» **What you will do**: When the line containing "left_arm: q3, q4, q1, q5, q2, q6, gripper" appears in the entries below, begin printing there and stop after the line containing "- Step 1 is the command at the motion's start"; print each of those lines exactly and no other line.

+++ Data to examine +++

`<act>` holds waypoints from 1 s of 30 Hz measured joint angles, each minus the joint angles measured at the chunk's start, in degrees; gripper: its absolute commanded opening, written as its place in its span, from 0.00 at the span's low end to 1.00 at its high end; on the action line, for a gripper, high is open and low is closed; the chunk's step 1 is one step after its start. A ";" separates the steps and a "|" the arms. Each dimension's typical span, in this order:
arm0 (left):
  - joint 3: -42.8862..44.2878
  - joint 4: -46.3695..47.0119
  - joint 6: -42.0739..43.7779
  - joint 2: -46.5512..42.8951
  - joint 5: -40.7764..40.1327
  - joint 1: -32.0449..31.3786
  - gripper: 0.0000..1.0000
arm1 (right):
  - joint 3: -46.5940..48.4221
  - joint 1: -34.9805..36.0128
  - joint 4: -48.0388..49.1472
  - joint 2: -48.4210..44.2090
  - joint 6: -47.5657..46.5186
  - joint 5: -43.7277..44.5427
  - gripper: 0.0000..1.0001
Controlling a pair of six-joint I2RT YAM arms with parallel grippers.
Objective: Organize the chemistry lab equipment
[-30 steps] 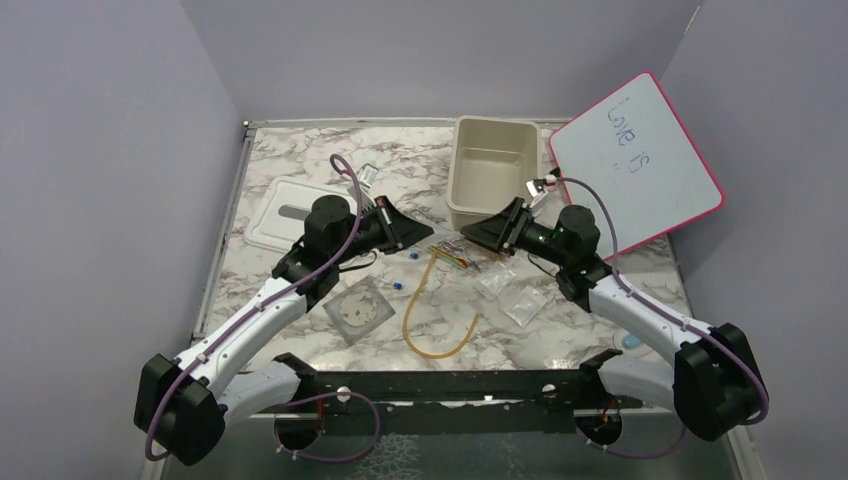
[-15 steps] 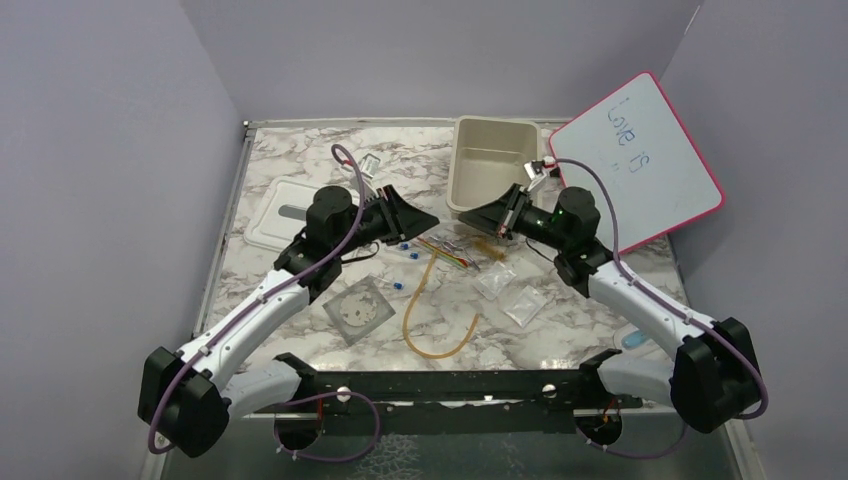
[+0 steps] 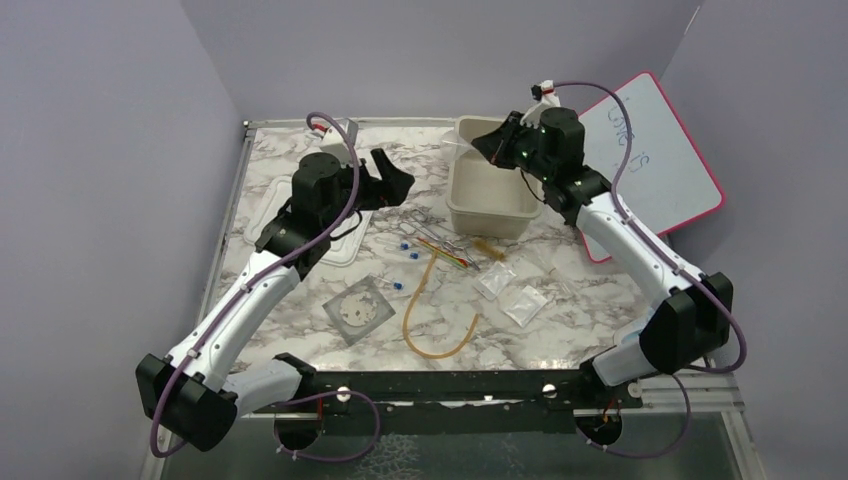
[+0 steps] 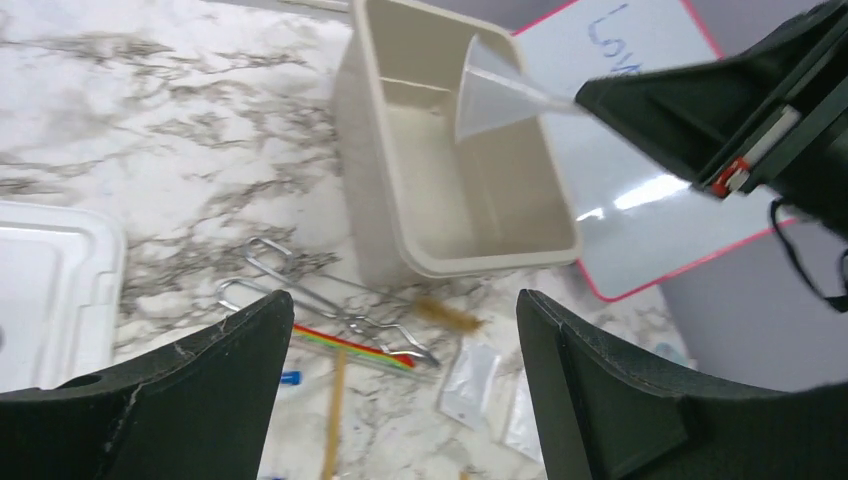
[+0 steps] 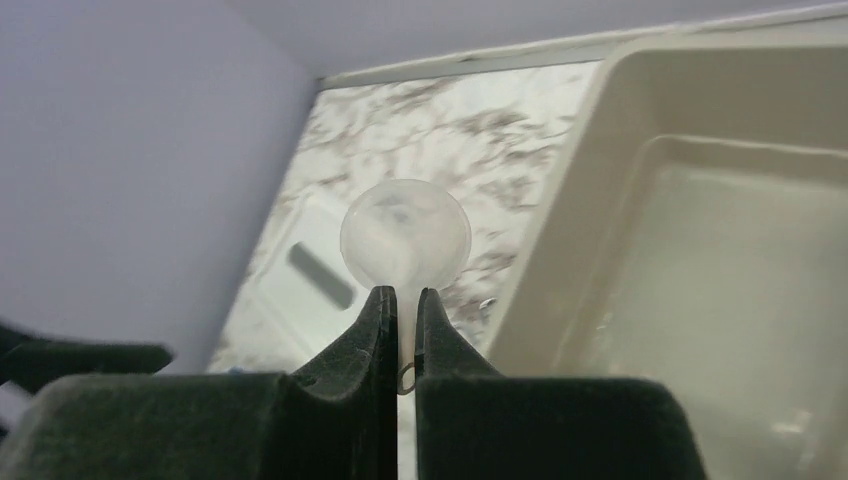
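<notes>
– Right gripper is raised high at the far side. Its two fingers are pressed together on the thin stem of a clear funnel. The left gripper is raised too, with the jaws wide apart and nothing between them.

– And the room around them?

– The marble table shows open surface at its far left corner and at the near right. The pink-framed whiteboard stands slanted at the far right. Its lower edge is just beside the right wall of the beige tub, so that side is tight.

– Where is the funnel against the tub?

– It hangs in the air by the tub's left rim, near the far corner. I cannot tell if it is inside the rim line or just outside, because the views do not agree. The white lid lies flat near the left edge of the table. The left gripper is between it and the tub.

– And the small things?

– They lie in the middle, in front of the tub.
- The amber rubber tube makes a loop toward the near edge.
- The bagged round dish is left of the loop.
- Two clear plastic packets are right of the loop.
- The coloured thin sticks lie close to the tub's front wall.
- The thin blue-capped tubes lie beside the sticks, apart from each other.
</notes>
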 measured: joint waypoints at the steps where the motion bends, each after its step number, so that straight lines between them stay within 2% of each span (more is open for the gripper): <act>1: 0.00 -0.90 1.42 -0.02 -1.33 0.13 0.85 | 2.16 -0.33 -1.75 1.77 -2.40 2.89 0.01; 6: -1.51 -3.50 7.37 -0.02 -5.66 0.11 0.85 | 10.93 -1.18 -9.09 11.15 -12.02 13.60 0.01; 10: -3.80 -4.24 10.47 0.46 -6.80 0.13 0.85 | 16.15 -1.33 -13.88 19.37 -16.72 18.73 0.01; 21: -6.43 -4.63 13.09 2.99 -7.02 0.13 0.85 | 29.44 -1.33 -16.37 40.57 -23.56 25.70 0.01; 25: -7.02 -4.42 13.31 3.13 -6.99 0.13 0.85 | 32.41 -1.33 -15.56 44.41 -25.44 26.53 0.12; 30: -7.06 -4.24 13.73 4.07 -6.62 0.13 0.85 | 36.79 -1.33 -15.41 47.41 -26.56 26.73 0.39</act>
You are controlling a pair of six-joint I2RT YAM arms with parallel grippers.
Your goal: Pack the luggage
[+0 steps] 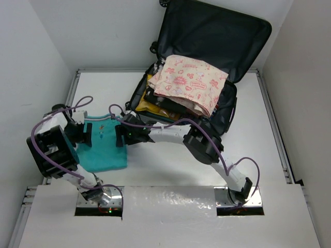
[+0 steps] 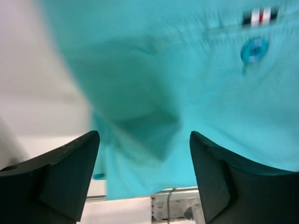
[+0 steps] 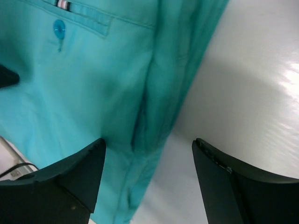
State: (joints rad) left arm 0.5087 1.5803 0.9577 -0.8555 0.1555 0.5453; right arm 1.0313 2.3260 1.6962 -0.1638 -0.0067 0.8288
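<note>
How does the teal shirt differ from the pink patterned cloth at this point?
The teal shirt is plain with a button; the pink patterned cloth is cream with pink print. The teal shirt lies on the table, outside the luggage; the pink patterned cloth tops the pile inside it. The open left hand and right hand are at the teal shirt, neither near the pink patterned cloth. Both are folded fabric.

Between the black left fingers [image 2: 60, 177] the shirt [image 2: 187, 84] is showing plain turquoise, with a matching button [image 2: 254, 50] and a tag [image 2: 259, 16] striped black, white and red. Beside the black right fingers [image 3: 233, 186] the tabletop [image 3: 252, 84] is gleaming white. Beyond them, the suitcase [image 1: 217, 31] is showing dark lining under a cream cloth [image 1: 189, 82] printed pink-red.
</note>
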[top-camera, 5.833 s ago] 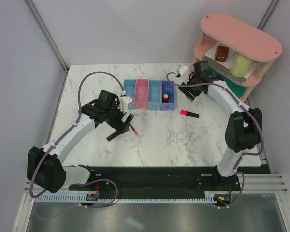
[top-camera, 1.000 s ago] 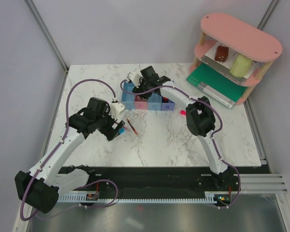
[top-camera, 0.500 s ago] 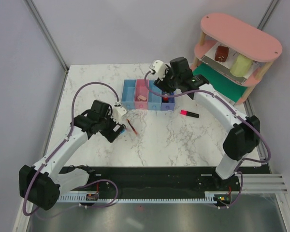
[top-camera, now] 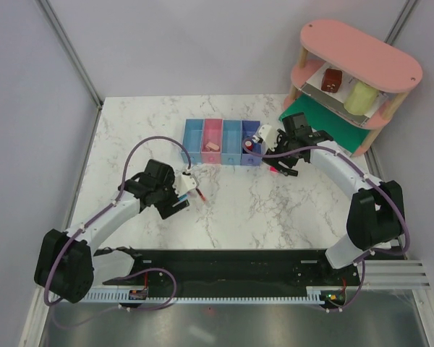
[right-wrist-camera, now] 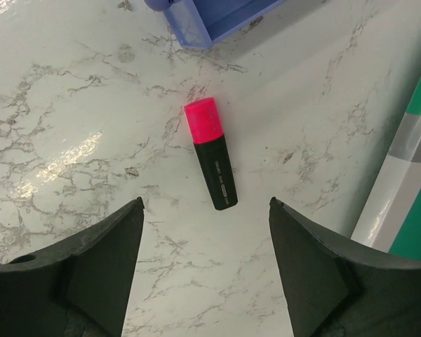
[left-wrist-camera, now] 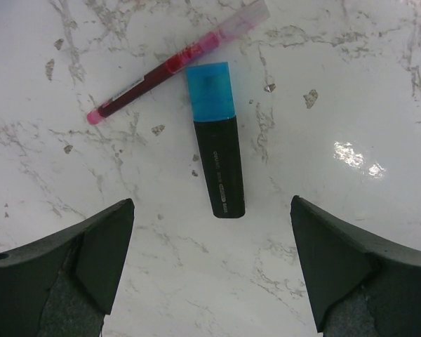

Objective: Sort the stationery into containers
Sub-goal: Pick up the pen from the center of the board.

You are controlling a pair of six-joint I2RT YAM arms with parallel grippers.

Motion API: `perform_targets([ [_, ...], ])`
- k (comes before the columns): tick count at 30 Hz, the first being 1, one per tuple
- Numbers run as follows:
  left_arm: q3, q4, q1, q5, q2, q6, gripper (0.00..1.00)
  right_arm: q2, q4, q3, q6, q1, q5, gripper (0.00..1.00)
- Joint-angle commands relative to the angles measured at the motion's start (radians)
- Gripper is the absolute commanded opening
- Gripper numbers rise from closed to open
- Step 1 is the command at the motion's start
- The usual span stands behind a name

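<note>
Right arm has swung off the containers (top-camera: 223, 141) since half a second ago, and the left arm has crept nearer the front edge. From above: four joined bins sit mid-tabletop (top-camera: 239, 210), a pinkish block (top-camera: 212, 147) in the pink one, small red and blue bits in the darker blue bin (top-camera: 250, 153). The right jaws hang over the tabletop just right of that bin; the left jaws hover beside the thin red pen (top-camera: 200, 192).

Left wrist view: jaws spread wide, holding nothing. Between them, flat on the marble, lies the blue-capped marker (left-wrist-camera: 216, 151), its cap touching the red pen (or very nearly).

Right wrist view: jaws wide apart too, empty. Below lies the pink-capped marker (right-wrist-camera: 210, 154), cap toward the darker blue bin's corner, a green-and-white book (right-wrist-camera: 407, 161) at the right edge.
</note>
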Motion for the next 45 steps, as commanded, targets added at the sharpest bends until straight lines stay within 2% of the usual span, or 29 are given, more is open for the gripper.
perform_targets([
  [1,-0.063,0.142,0.005,-0.027,0.053,0.101,0.99,0.042,0.046,0.011,-0.026,-0.024,-0.049,0.8],
  [8,-0.1,0.253,0.007,-0.027,0.168,0.044,0.97,0.173,0.079,0.04,-0.045,-0.08,-0.08,0.83],
  [18,-0.083,0.282,0.007,-0.026,0.265,0.022,0.91,0.28,0.128,0.04,-0.075,-0.148,-0.095,0.83],
  [21,-0.077,0.27,0.007,-0.026,0.273,0.024,0.82,0.295,0.138,0.024,-0.085,-0.16,-0.114,0.83],
  [22,-0.074,0.265,0.007,-0.023,0.277,0.022,0.73,0.297,0.144,0.018,-0.086,-0.162,-0.115,0.83],
  [24,-0.069,0.244,0.005,-0.015,0.279,0.021,0.61,0.311,0.164,0.003,-0.089,-0.162,-0.114,0.82],
  [25,-0.066,0.238,0.007,-0.011,0.28,0.018,0.49,0.315,0.165,-0.002,-0.089,-0.163,-0.117,0.82],
  [26,-0.064,0.232,0.005,-0.006,0.28,0.015,0.43,0.328,0.171,0.0,-0.089,-0.165,-0.12,0.82],
  [27,-0.06,0.218,0.007,-0.003,0.28,0.012,0.32,0.334,0.173,-0.002,-0.089,-0.163,-0.124,0.81],
  [29,-0.055,0.205,0.007,-0.001,0.277,0.007,0.2,0.351,0.175,-0.002,-0.089,-0.165,-0.138,0.77],
  [30,-0.049,0.195,0.005,0.0,0.274,0.004,0.11,0.357,0.175,-0.002,-0.089,-0.165,-0.144,0.75],
  [33,-0.032,0.152,0.007,0.003,0.256,-0.004,0.02,0.375,0.176,-0.008,-0.089,-0.163,-0.155,0.65],
  [40,0.057,-0.037,0.005,0.034,0.141,-0.014,0.02,0.352,0.175,-0.086,-0.106,-0.165,-0.16,0.26],
  [45,0.222,-0.169,0.005,0.12,0.064,-0.042,0.02,0.285,0.175,-0.149,-0.08,-0.163,-0.173,0.13],
])
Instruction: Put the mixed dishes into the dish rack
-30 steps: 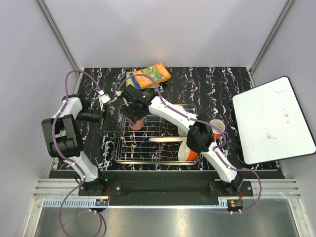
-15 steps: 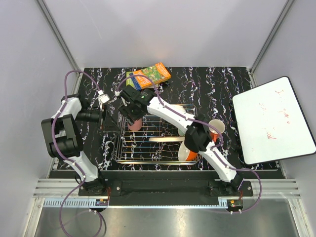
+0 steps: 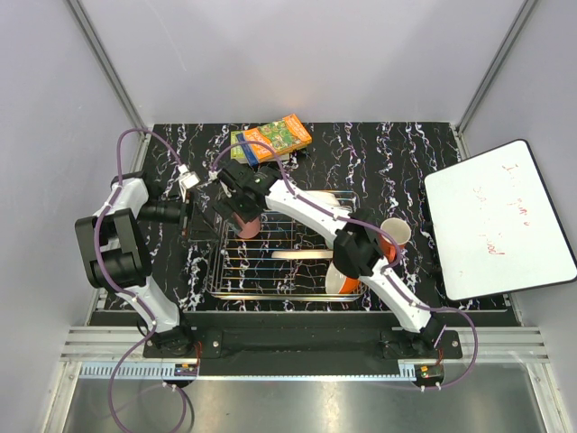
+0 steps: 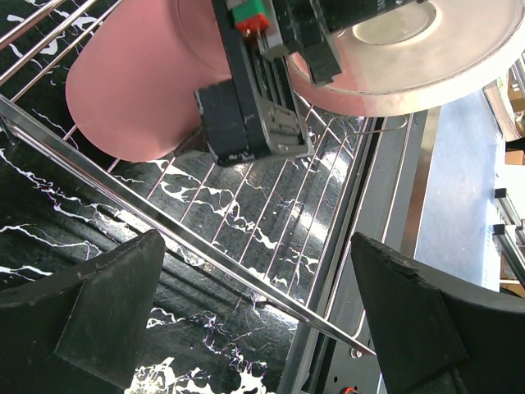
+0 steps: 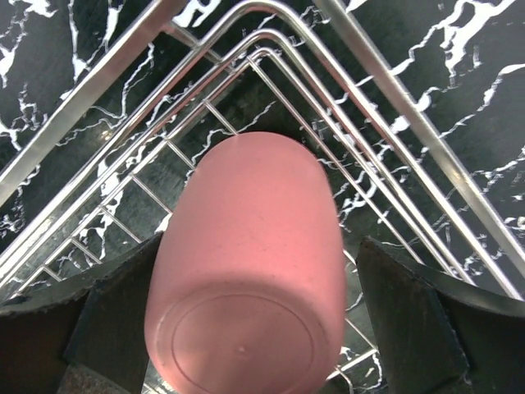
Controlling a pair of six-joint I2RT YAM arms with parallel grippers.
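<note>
Jaws of right gripper (image 5: pixel 261 246) stood spread wide, astride pink cup (image 4: pixel 131 90) in dish rack (image 3: pixel 257 271) corner at 10 o'clock; left gripper (image 4: pixel 256 246) likewise spread, at 9 o'clock. We judged cup light, stiff, slick, roll-prone; best grasped mid-wall.

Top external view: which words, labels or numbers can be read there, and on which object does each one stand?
White rectangular board with a black frame: faint red handwriting, too blurred to read.
Stack of colourful books: the cover print is too small to read.
Both wrist views: no text in sight.
Nothing can be quoted with certainty.
</note>
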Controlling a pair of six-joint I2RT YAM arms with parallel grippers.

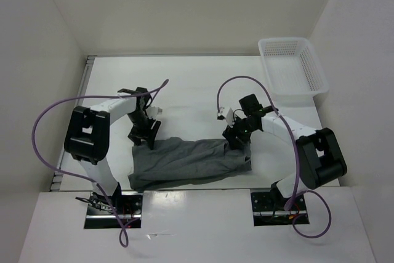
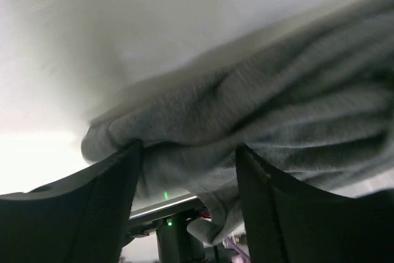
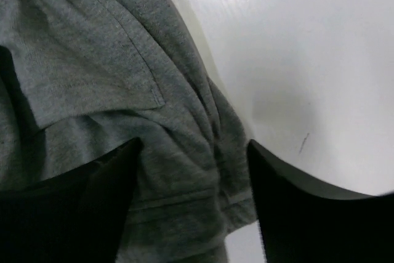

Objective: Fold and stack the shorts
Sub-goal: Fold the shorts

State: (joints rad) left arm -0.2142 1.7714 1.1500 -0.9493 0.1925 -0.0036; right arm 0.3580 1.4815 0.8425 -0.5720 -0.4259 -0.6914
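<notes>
One pair of soft grey fabric shorts (image 1: 184, 161) lies rumpled on the white table (image 1: 184, 84), well apart from the white mesh plastic basket (image 1: 320, 72). The left gripper (image 1: 143, 140), jaws apart, straddles the end farthest from the basket; the right gripper (image 1: 237, 141), jaws also apart, straddles the nearest end.

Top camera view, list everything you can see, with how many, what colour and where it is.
shorts: one pair, grey, lying crumpled on the near middle of the table
basket: one, white, far right corner of the table
table: one, white, under everything
cables: two, purple, one looping off each arm
arms: two, white and black, bases at the near edge
left gripper: one, black, at the shorts' left end, jaws apart with cloth between them
right gripper: one, black, at the shorts' right end, jaws apart over the cloth
</notes>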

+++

» **Output for this task**:
  left_arm: q3, q4, q1, q5, q2, q6, gripper (0.00..1.00)
  right_arm: q2, q4, q3, q6, q1, q5, gripper (0.00..1.00)
- Joint-angle commands relative to the angles measured at the motion's start (radians)
- Gripper is the absolute commanded opening
- Gripper numbers rise from closed to open
- Step 1 is the command at the motion's start

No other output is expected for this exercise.